Aim of the exercise ▸ As an exercise, transcribe the data below in full and exactly, omitting pictures.

------------------------------------------------------------------------

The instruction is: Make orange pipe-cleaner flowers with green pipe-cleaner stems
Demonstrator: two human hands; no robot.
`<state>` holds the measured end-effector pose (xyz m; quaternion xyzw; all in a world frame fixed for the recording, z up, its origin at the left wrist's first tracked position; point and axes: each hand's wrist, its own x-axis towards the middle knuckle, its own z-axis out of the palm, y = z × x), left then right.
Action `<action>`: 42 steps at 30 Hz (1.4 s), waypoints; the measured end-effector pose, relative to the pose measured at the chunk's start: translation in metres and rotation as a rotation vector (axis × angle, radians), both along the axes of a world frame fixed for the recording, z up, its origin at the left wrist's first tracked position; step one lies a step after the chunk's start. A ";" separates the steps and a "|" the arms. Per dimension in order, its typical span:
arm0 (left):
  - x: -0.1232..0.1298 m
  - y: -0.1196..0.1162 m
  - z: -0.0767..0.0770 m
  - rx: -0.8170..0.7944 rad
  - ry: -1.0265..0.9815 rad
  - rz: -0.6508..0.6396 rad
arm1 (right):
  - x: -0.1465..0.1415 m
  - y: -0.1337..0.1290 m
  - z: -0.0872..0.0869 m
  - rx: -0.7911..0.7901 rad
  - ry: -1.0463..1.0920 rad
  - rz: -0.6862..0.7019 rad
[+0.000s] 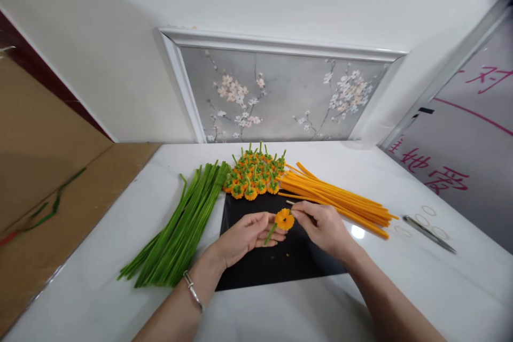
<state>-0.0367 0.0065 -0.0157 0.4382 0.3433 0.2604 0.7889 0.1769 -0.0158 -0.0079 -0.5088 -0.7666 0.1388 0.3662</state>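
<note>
An orange pipe-cleaner flower [284, 219] with a dark centre and a short green stem lies against the fingers of my left hand [250, 231], held near the thumb. The palm faces up and the fingers are curled under the blossom. My right hand [320, 224] is closed in a pinch, its fingertips touching the flower's right edge. A thin pale stick [290, 202] pokes out past its index finger; the rest of it is hidden. Both hands are over a black mat [256, 272].
Behind the mat stands a cluster of orange flowers [254, 173] with green stems upward. Green pipe cleaners [180, 230] lie left, orange pipe cleaners [340, 195] right. Tweezers [428, 233] and several clear rings [422, 219] are farther right. Cardboard [72, 214] borders the left; a wall stands behind.
</note>
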 end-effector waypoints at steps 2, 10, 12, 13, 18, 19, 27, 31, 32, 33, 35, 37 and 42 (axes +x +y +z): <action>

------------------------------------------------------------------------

Answer space ▸
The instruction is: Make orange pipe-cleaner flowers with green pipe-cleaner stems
Demonstrator: two human hands; no robot.
`<state>` holds the measured end-effector pose (xyz m; quaternion xyzw; all in a world frame fixed for the recording, z up, its origin at the left wrist's first tracked position; point and axes: each hand's wrist, its own x-axis towards the middle knuckle, its own z-axis out of the palm, y = z × x), left then right.
Action `<action>`: 42 steps at 30 Hz (1.4 s), waypoints; the measured end-effector pose, relative to the pose measured at the chunk's start: translation in metres and rotation as a rotation vector (axis × angle, radians), both along the axes of a world frame fixed for the recording, z up, its origin at the left wrist's first tracked position; step one lies a step after the chunk's start. A ";" separates the steps and a "|" the arms. Per dimension in order, its typical span:
arm0 (left):
  - x: -0.1232..0.1298 m
  - y: -0.1196..0.1162 m
  - z: -0.0767..0.0770 m
  - rx: -0.8170..0.7944 rad
  - ry: -1.0265..0.9815 rad
  - rz: -0.6508..0.6396 rad
arm1 (right):
  - x: -0.1465..0.1415 m
  - y: -0.1337..0.1290 m
  - z: -0.0872..0.0869 m
  - rx: -0.7911..0.7901 rad
  - ry: -1.0463..1.0920 rad
  - rz: -0.6862..0.7019 rad
[+0.000s] 
<state>-0.0367 0.0065 -0.0157 0.4382 0.3433 0.2604 0.7889 0.1769 -0.0158 -0.0079 -0.5088 -0.7666 0.1388 0.3662</state>
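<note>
An orange pipe-cleaner flower [284, 219] with a dark centre and a short green stem lies against the fingers of my left hand [250, 231], held near the thumb. The palm faces up and the fingers are curled under the blossom. My right hand [320, 224] is closed in a pinch, its fingertips touching the flower's right edge. A thin pale stick [290, 202] pokes out past its index finger; the rest of it is hidden. Both hands are over a black mat [256, 272].
Behind the mat stands a cluster of orange flowers [254, 173] with green stems upward. Green pipe cleaners [180, 230] lie left, orange pipe cleaners [340, 195] right. Tweezers [428, 233] and several clear rings [422, 219] are farther right. Cardboard [72, 214] borders the left; a wall stands behind.
</note>
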 end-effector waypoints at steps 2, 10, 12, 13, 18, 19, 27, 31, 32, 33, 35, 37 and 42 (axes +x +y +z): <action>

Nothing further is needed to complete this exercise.